EXERCISE INSTRUCTIONS
In the material below, transcribe every line from the first through the line holding "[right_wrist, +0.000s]", exactly, and stop after that line.
::::
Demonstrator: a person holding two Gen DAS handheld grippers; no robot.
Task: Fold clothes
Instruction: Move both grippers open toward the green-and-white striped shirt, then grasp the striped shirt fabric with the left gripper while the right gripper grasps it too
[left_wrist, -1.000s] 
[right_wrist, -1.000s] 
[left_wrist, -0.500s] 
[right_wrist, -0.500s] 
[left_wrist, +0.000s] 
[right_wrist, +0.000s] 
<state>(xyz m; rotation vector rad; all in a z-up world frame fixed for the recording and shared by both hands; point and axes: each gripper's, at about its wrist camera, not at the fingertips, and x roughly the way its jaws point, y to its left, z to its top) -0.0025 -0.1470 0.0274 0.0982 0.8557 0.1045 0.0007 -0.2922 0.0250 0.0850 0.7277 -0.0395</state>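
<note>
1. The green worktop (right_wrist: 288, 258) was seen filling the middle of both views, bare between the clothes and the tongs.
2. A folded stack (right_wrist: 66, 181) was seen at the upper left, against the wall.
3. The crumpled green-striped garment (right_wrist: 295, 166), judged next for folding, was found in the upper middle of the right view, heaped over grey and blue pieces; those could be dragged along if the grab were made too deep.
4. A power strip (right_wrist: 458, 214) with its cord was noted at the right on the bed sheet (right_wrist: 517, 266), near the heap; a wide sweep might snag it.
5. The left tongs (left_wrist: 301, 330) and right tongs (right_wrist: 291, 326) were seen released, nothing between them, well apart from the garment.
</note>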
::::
SOLVED PROBLEM
Demonstrator: a person holding two Gen DAS handheld grippers; no robot.
Task: Fold clothes
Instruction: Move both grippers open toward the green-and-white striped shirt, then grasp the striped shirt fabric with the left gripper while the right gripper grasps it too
[left_wrist, -1.000s] 
[right_wrist, -1.000s] 
[left_wrist, -0.500s] 
[right_wrist, -0.500s] 
[left_wrist, +0.000s] 
[right_wrist, +0.000s] 

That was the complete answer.